The following snippet shows the core workflow. After the batch meta-data has been assembled (see the full script at packages/multi_tensor_copier/example/example.py for the data creation helpers used in this example), we pass it to start_copy() together with the target device. The function traverses the nested structure and returns an AsyncCopyHandle while the transfer proceeds in the background. Because the copy runs asynchronously, the main thread is free to perform other operations while the transfer is in flight (e.g. computations not involving the copied data, logging, etc.). Finally, get() blocks until the copy is complete and returns the a nested structure corresponding to the input, but with all tensors now residing on the GPU.

packages/multi_tensor_copier/example/example.py

    # ----------------------- Create the batch meta-data -----------------------

    # @NOTE
    # Here, the per-sample meta-data tensors are not combined into per-batch meta-data tensors. This is due to
    # the fact that e.g. the number of visible objects per camera varies per sample, making combination &
    # handling of combined tensors cumbersome.
    batch_meta_data = create_batch_meta_data()

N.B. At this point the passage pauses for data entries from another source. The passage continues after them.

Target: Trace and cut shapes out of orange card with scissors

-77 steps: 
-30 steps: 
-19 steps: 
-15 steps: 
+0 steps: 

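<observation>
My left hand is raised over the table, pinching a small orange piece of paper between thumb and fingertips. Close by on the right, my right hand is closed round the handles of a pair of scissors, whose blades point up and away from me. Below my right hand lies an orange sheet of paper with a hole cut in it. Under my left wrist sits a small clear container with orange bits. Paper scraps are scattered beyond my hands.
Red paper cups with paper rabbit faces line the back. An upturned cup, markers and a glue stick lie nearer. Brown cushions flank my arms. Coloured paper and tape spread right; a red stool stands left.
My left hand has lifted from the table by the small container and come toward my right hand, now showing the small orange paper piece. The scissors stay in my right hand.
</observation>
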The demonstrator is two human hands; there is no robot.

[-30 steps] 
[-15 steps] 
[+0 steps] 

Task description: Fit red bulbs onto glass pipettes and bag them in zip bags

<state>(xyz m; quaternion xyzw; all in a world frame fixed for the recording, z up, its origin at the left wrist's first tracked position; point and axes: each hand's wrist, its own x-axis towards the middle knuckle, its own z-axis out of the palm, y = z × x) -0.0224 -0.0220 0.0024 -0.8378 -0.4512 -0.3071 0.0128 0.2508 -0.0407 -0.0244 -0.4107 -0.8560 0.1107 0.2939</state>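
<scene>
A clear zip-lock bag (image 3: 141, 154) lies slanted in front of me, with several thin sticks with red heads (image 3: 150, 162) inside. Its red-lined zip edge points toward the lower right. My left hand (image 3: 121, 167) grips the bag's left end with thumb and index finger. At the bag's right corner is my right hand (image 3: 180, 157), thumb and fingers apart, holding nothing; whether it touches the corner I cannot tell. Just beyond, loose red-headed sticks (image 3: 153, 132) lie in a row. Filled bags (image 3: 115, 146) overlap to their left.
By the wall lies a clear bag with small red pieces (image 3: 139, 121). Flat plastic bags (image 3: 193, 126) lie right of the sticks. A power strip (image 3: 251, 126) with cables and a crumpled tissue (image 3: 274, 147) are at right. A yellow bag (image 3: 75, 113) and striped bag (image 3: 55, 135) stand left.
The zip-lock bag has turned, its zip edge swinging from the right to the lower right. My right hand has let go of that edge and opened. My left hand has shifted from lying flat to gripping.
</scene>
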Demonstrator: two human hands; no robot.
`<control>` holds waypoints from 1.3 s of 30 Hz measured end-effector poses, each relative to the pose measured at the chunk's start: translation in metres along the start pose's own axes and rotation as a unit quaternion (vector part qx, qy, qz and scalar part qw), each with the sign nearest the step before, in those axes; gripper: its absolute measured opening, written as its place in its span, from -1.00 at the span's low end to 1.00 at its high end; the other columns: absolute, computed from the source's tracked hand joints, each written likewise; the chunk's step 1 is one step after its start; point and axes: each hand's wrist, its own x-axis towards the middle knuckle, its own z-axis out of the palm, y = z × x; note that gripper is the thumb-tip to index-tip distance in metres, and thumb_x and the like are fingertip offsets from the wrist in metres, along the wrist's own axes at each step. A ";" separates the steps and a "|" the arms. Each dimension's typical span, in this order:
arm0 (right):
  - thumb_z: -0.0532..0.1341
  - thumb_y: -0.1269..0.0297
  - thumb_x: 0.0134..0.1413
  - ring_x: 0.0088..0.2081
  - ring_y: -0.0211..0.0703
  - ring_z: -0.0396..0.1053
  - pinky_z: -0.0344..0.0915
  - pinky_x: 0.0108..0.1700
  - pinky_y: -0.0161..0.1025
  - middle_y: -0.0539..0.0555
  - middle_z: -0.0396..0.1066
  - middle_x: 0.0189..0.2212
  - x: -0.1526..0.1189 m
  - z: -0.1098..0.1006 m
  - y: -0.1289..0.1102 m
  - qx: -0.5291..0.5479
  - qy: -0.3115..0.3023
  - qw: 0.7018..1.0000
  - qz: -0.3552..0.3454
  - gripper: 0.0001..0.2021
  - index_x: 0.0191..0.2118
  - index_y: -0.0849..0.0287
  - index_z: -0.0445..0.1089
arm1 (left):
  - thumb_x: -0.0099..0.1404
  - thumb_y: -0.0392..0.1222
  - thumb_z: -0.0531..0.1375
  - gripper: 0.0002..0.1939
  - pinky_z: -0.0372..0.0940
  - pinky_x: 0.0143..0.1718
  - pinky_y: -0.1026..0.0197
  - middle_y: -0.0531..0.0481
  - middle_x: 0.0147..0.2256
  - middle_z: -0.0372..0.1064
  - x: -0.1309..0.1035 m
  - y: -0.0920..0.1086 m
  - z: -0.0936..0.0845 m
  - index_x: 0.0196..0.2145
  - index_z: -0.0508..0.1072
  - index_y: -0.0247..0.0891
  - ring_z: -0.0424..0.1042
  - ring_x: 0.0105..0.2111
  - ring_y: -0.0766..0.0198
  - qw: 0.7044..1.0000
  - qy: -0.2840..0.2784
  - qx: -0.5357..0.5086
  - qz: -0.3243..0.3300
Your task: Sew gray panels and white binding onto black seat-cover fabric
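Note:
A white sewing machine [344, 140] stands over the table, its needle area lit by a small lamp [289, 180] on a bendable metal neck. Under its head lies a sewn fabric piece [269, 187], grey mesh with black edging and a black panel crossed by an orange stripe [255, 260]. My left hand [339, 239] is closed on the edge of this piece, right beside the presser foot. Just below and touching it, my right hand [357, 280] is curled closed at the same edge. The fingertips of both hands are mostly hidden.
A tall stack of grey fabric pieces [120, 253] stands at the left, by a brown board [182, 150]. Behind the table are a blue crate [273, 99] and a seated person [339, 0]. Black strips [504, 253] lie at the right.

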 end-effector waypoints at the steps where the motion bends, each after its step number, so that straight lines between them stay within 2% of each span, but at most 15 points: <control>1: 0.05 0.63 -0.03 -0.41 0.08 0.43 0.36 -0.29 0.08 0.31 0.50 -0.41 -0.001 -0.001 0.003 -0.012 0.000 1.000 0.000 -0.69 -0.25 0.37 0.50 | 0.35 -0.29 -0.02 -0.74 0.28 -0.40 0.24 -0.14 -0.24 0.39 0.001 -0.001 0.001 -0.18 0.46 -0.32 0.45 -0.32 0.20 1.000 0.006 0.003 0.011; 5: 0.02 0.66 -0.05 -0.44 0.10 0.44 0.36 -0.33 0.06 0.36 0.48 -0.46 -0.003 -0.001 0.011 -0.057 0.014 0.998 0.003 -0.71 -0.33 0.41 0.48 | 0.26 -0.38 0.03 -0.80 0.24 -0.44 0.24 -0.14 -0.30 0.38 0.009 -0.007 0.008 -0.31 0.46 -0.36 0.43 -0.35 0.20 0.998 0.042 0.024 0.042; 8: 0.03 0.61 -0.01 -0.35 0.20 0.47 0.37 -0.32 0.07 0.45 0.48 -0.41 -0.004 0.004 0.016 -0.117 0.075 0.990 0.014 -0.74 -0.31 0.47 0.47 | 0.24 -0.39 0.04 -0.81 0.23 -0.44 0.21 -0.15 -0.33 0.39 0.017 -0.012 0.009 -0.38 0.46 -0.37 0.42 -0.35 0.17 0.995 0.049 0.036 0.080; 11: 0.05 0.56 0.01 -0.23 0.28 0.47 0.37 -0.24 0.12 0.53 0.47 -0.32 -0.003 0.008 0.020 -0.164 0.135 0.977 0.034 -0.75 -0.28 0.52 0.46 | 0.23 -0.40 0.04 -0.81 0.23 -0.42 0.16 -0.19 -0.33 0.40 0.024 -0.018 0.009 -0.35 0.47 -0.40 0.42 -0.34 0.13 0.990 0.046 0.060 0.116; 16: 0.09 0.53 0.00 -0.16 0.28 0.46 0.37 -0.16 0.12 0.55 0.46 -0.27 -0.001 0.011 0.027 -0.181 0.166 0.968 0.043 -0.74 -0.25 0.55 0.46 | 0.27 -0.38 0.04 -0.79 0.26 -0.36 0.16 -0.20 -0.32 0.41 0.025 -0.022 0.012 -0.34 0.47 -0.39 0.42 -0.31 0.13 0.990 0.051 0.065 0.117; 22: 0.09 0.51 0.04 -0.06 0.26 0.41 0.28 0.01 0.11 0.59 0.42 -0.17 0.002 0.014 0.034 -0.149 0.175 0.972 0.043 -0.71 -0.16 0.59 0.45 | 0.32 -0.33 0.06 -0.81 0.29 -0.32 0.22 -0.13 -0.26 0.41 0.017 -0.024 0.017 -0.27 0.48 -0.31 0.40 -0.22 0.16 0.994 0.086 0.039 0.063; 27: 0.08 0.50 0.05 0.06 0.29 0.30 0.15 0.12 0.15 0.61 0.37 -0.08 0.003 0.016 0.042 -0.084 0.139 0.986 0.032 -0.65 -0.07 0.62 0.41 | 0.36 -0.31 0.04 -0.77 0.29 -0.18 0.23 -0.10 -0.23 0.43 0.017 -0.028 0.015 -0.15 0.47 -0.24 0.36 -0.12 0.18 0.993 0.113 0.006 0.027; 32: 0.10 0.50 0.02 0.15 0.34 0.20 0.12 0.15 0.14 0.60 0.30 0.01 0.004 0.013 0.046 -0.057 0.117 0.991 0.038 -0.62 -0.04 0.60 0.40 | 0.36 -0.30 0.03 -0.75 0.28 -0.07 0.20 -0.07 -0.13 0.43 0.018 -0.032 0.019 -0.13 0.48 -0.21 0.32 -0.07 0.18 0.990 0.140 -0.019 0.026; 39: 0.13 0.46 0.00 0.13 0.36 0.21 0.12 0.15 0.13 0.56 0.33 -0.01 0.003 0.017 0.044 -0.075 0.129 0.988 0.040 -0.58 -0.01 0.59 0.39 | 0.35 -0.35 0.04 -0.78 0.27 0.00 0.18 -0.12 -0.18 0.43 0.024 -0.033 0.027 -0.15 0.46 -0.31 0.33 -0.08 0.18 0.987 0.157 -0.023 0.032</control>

    # ------------------------ Start the asynchronous copy ------------------------

    # @NOTE
    # `start_copy()` traverses the nested structure of lists, tuples, and dicts, and
    # asynchronously copies all contained tensors to the target device. It returns a handle
    # before the copy is complete so that the calling thread can continue with other work while the transfer
    # is in progress.
    # Under the hood, the package applies several optimizations automatically (all enabled by
    # default): tensors are staged into pinned host memory for truly non-blocking H2D copies,
    # and small tensors are packed into (one or more) staging buffers to reduce per-tensor overhead. All of
    # this runs on a background thread, so this call returns before the copies complete.
    #
    # Note that this copy can be started anywhere the data is needed (i.e. not only when obtaining the data
    # from a DataLoader), so that it can be used with only local modifications to the training loop. For
    # example, if the meta-data on the GPU is only needed for loss computation, the copy can
    # be started inside the loss computation implementation (ideally with some work done in the meantime to
    # overlap with the asynchronous copy).
    handle = mtc.start_copy(batch_meta_data, "cuda:0")

    # @NOTE
    # IMPORTANT: Because the copy runs asynchronously, the input tensors must not be freed or
    # modified in-place until the copy has completed (i.e. until `handle.get()` returns or
    # `handle.ready()` returns `True`). See the `start_copy()` function documentation for details.

    # -------------------- Overlap with other work --------------------

    # @NOTE
    # Because `start_copy()` is asynchronous, we can overlap the CPU-to-GPU transfer with
    # other computation. Note that running asynchrounously with the copy is not the only (and not the most
    # important) optimization that is applied, so that this is beneficial but optional.
    dummy_compute()

    # -------------------- Retrieve and use the results --------------------

    # @NOTE
    # `handle.get()` blocks until the copy is complete and returns the same nested structure
    # with all tensors now residing on the target device. Non-tensor leaves (if any) are
    # passed through unchanged.
    gpu_meta_data = handle.get()

    # @NOTE
    # The copied data can now be consumed by downstream GPU operations (e.g. the detection
    # head, loss computation, etc.).
    #
    # Note on performance: For this simplified example, multi_tensor_copier achieves a
    # significant speedup over naive per-tensor .to() calls (see the evaluation script for
    # measurements). However, the absolute overhead of meta-data copying is moderate here.
    # In more complex real-world pipelines, the meta-data can be more extensive (e.g. additional
    # variable-length lane geometry where multiple lanes per sample cannot be combined into
    # single tensors due to variable size; or additional sensor modalities), which increases the number of
    # tensors and thus the per-tensor overhead. In such cases -- and with larger batch sizes -- the absolute
    # time savings grow accordingly.
    print("GPU meta-data ready:")
    dummy_process(gpu_meta_data)